Ты любила играть с пауками в закатном солнце, лучше всех остальных выплетала льняную сеть. С каждым днём оставалось всё меньше и меньше сходства – изменился давно узнаваемый силуэт: чуть заметны звериные когти, стальное жало, косы стали короче, под кожей блестит хитин, в уголках алых губ показались паучьи жвалы. Вспоминаю, нашёл тебя как-то среди руин догоравшей деревни на куче кровавых трупов, а вокруг хищно скалился чёрный опасный лес. Забирать сироту с собой, думаю, было глупо – не тогда, так сейчас перевёртыша ждёт конец.
Ты, приёмная дочь, обожала блуждать в пещерах, у далёких болот, самых топких, опасных мест. Ближе к пепельным сумеркам свет, серебристо-серый, уводил тебя вдаль, к стаям странных ночных существ, к тем, шипящим негромко, роящимся в каждой тени, что безвольно блуждают, скрываемы вязкой тьмой. Но как только рассвет загорался, играл на стенах, ты всегда возвращалась ко мне и себе домой. А теперь я стою, перепуган и зол, растерян – у высокой часовни пылает огонь костра, на церковном дворе пахнет дымом, кипящей серой, ты висишь на кресте, а вокруг голосит толпа.

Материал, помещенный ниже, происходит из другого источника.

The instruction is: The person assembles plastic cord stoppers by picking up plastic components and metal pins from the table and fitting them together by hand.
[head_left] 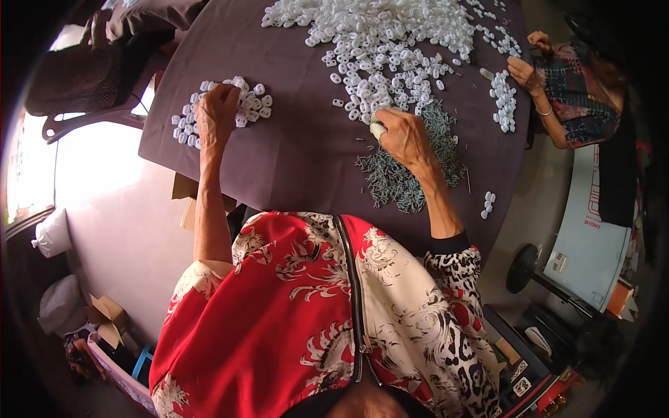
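My left hand (217,110) is closed, fingers bent down into a small cluster of white oval plastic pieces (256,104) on the left of the table. Whatever its fingertips hold is hidden under the hand. My right hand (404,139) is curled closed between a large heap of white pieces (390,35) and a pile of small grey screws (397,182). Pale finger covers (377,129) wrap some of its fingertips. What those fingers hold cannot be made out. Each white piece has small holes in its face.
A dark brown cloth covers the table (300,153). A few white pieces (487,205) lie near its right edge. Across the right side, another person's hand (524,75) is beside a separate batch of white pieces (503,104). A dark chair (77,80) stands at the left.
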Demonstrator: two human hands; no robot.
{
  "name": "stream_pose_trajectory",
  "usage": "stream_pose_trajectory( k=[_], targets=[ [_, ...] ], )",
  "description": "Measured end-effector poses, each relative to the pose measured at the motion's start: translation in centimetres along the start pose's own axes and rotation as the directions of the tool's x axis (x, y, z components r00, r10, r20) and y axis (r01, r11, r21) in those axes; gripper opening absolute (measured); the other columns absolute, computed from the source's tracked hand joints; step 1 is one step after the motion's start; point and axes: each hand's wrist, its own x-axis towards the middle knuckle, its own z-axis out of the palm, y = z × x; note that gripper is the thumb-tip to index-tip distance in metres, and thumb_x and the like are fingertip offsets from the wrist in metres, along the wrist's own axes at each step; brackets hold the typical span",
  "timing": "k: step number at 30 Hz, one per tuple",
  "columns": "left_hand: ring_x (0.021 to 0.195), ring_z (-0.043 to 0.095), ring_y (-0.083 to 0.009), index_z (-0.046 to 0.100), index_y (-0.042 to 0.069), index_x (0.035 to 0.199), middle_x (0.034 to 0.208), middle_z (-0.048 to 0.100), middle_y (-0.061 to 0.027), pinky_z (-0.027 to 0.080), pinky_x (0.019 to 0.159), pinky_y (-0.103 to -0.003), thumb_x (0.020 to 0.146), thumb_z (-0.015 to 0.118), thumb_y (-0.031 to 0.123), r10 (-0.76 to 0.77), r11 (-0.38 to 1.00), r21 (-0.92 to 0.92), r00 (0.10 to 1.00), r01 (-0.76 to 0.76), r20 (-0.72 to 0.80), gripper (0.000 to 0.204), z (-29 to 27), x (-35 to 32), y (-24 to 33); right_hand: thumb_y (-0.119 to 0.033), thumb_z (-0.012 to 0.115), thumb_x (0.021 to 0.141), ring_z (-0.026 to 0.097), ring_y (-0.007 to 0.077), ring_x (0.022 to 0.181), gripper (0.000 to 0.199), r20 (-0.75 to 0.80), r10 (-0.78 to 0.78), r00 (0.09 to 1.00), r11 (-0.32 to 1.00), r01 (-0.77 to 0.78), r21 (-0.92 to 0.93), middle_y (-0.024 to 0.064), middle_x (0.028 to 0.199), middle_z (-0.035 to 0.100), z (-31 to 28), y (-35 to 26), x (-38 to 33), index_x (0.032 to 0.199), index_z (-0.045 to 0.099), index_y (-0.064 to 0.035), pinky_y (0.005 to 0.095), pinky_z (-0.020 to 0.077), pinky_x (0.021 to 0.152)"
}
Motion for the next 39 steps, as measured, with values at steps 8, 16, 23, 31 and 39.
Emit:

Ты беспечно плясала на праздниках, каждом пире. Мне хотелось признаться, мой маленький паучок, нет тебя человечнее в этом безумном мире, жаль, беду не отвёл, уберечь ото зла не смог. Над старинной часовней сгущаются чьи-то тени, в неприметных углах слышно щёлканье челюстей – сотни мрачных чудовищ почувствовали потерю погибающей в пламени юной сестры своей.
Над руинами города – едкие струи дыма, перевёртыши скрылись, когда распалился день, в бесконечных туннелях пещер и глухой трясине.
Их единственный страх: стать похожими на людей.